**Brief**
For this exercise, copy all the data exactly and include none of the pictures.
** Opening Dataset content block **
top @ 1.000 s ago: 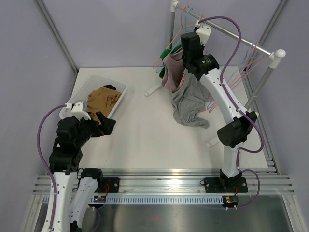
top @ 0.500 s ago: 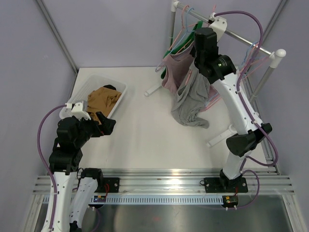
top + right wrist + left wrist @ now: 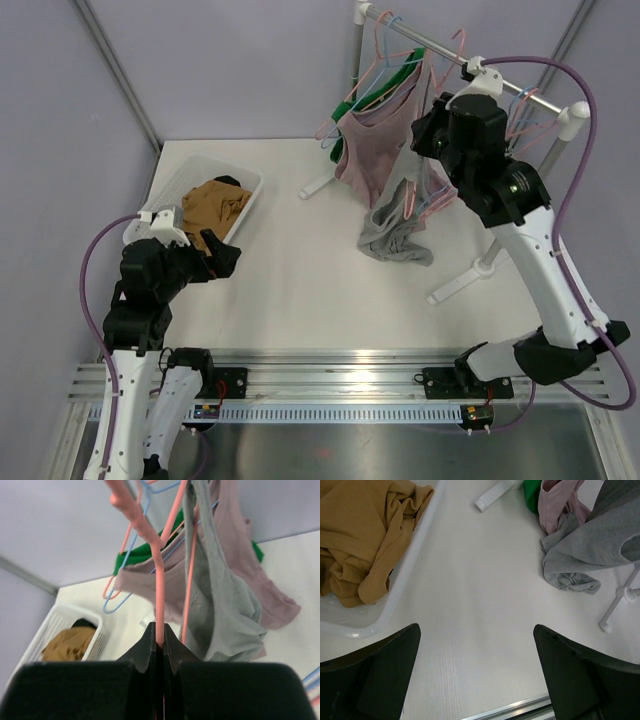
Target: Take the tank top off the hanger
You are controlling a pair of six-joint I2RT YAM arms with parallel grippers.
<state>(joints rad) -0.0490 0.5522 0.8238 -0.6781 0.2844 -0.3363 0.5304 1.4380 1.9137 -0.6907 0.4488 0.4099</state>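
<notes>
A grey tank top [image 3: 392, 225] hangs from a pink hanger [image 3: 159, 580], and its lower end lies bunched on the table. My right gripper [image 3: 160, 630] is shut on the hanger's pink wire, just below the clothes rail [image 3: 520, 90]. In the top view the right gripper [image 3: 428, 135] sits beside a pale pink tank top [image 3: 368, 145] that hangs on the same rail. The grey tank top [image 3: 590, 550] also shows in the left wrist view at the far right. My left gripper [image 3: 225, 260] hovers low at the table's left, open and empty.
A white basket [image 3: 245, 195] with a brown garment [image 3: 215, 205] stands at the back left, close to my left gripper. A green garment [image 3: 385, 85] and several empty hangers hang on the rail. The rack's white foot [image 3: 455, 285] stretches across the table's right side.
My right arm has swung right and upward with the hanger, lifting the grey tank top so less of it lies on the table. The left arm has stayed still.
</notes>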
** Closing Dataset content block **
**Your solution**
top @ 1.000 s ago: 
top @ 0.500 s ago: 
top + right wrist + left wrist @ now: 
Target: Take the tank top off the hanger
You are controlling a pair of six-joint I2RT YAM arms with parallel grippers.
<state>(joints rad) -0.0490 0.5522 0.8238 -0.6781 0.2844 -0.3363 0.5304 1.4380 1.9137 -0.6907 0.4488 0.4099</state>
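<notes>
A grey tank top [image 3: 392, 225] hangs from a pink hanger [image 3: 159, 580], and its lower end lies bunched on the table. My right gripper [image 3: 160, 630] is shut on the hanger's pink wire, just below the clothes rail [image 3: 520, 90]. In the top view the right gripper [image 3: 428, 135] sits beside a pale pink tank top [image 3: 368, 145] that hangs on the same rail. The grey tank top [image 3: 590, 550] also shows in the left wrist view at the far right. My left gripper [image 3: 225, 260] hovers low at the table's left, open and empty.
A white basket [image 3: 245, 195] with a brown garment [image 3: 215, 205] stands at the back left, close to my left gripper. A green garment [image 3: 385, 85] and several empty hangers hang on the rail. The rack's white foot [image 3: 455, 285] stretches across the table's right side.
My right arm has swung right and upward with the hanger, lifting the grey tank top so less of it lies on the table. The left arm has stayed still.
</notes>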

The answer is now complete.